According to the 'World Water Development Report 2018' released by the UNESCO, if the situation is not resolved on time, then by 2050, more than half of the world's population will be facing a water crisis.
According to this report, currently 27 percent of the world's population is battling a water problem. This, the UNESCO report says, is due to lack of water or unavailability of clean water; the most affected will be the Asian countries, where more than 73 percent of the population will face a serious water crisis.
At present, about 60 percent to 70 percent of India's population is suffering from a severe water shortage. According to the World Bank, about 16 crore Indians are deprived of clean drinking water. If we still do not listen then the situation will soon get out of control.
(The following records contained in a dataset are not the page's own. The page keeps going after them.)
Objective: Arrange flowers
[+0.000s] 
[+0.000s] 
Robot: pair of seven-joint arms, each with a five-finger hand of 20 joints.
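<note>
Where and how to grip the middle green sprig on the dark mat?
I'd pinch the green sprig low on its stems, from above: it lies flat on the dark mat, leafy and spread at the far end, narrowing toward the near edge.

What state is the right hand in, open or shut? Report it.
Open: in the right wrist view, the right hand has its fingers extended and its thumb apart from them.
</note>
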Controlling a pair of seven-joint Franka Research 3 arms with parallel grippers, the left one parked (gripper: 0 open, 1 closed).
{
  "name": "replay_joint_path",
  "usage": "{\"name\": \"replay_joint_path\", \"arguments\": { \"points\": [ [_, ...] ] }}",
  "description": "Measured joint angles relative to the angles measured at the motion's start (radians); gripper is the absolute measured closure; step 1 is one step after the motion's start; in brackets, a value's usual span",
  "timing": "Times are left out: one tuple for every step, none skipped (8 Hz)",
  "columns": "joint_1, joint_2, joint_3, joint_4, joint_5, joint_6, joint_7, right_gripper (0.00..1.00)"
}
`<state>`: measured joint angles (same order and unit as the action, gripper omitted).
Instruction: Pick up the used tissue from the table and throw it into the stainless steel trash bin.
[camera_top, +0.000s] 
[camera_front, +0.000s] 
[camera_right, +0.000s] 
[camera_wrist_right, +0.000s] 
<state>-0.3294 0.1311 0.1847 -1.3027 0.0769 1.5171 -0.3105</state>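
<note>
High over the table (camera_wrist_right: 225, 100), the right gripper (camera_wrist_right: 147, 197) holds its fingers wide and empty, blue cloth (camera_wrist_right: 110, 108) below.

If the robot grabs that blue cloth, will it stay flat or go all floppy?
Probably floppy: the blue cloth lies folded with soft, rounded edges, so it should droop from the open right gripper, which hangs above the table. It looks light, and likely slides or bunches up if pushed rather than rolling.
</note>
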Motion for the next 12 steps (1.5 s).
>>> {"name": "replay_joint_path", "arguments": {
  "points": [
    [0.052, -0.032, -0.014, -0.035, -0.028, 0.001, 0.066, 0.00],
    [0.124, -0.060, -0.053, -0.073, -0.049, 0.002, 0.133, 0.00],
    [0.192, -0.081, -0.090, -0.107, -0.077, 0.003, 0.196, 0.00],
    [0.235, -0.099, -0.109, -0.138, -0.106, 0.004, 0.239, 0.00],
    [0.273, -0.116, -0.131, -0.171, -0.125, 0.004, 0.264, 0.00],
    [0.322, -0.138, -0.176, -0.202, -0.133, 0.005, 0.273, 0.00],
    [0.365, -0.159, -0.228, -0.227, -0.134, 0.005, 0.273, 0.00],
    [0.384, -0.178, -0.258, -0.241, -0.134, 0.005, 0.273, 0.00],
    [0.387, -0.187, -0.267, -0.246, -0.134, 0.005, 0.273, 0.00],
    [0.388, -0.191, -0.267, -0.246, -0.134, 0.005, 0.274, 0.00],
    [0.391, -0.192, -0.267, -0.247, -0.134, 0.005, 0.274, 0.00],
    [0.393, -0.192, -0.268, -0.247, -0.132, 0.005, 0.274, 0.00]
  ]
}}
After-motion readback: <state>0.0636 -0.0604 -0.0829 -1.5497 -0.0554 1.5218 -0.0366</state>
The Center for Science and Environment (CSE) has warned that by 2030, nearly 21 of our cities will reach the 'de zero' status like that of Cape Town.
In fact, there is a triple problem of water in our country, on the one hand, groundwater is going down rapidly and the system of water conservation is very weak, marketing has made water a commodity item. Today, the water business has become a game of crores of rupees.
The solution to recover from this crisis is not even in the privatisation of water. The water crisis is multi-dimensional, for which the society and the government will have to make efforts at several levels, such as through the water harvesting method, to bring rainwater into the ground. The work of restoring the lakes and wells is essential and it is necessary to be in harmony with nature.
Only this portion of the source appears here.